(What needs to be done): From the line that includes "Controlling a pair" to the closing line of the data, please transcribe every line exactly and add nothing.

(The data):
════════════════

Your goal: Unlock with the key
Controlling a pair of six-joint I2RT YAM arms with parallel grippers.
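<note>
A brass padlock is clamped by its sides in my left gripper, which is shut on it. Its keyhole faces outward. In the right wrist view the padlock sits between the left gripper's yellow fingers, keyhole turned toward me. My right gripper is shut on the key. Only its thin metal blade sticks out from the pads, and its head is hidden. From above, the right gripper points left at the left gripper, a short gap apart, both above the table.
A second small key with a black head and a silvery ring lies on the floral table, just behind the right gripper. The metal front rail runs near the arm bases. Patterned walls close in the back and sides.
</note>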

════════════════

(Reply):
Controlling a pair of six-joint I2RT YAM arms with parallel grippers.
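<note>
A brass padlock is clamped by its sides in my left gripper, which is shut on it. Its keyhole faces outward. In the right wrist view the padlock sits between the left gripper's yellow fingers, keyhole turned toward me. My right gripper is shut on the key. Only its thin metal blade sticks out from the pads, and its head is hidden. From above, the right gripper points left at the left gripper, a short gap apart, both above the table.
A second small key with a black head and a silvery ring lies on the floral table, just behind the right gripper. The metal front rail runs near the arm bases. Patterned walls close in the back and sides.
</note>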

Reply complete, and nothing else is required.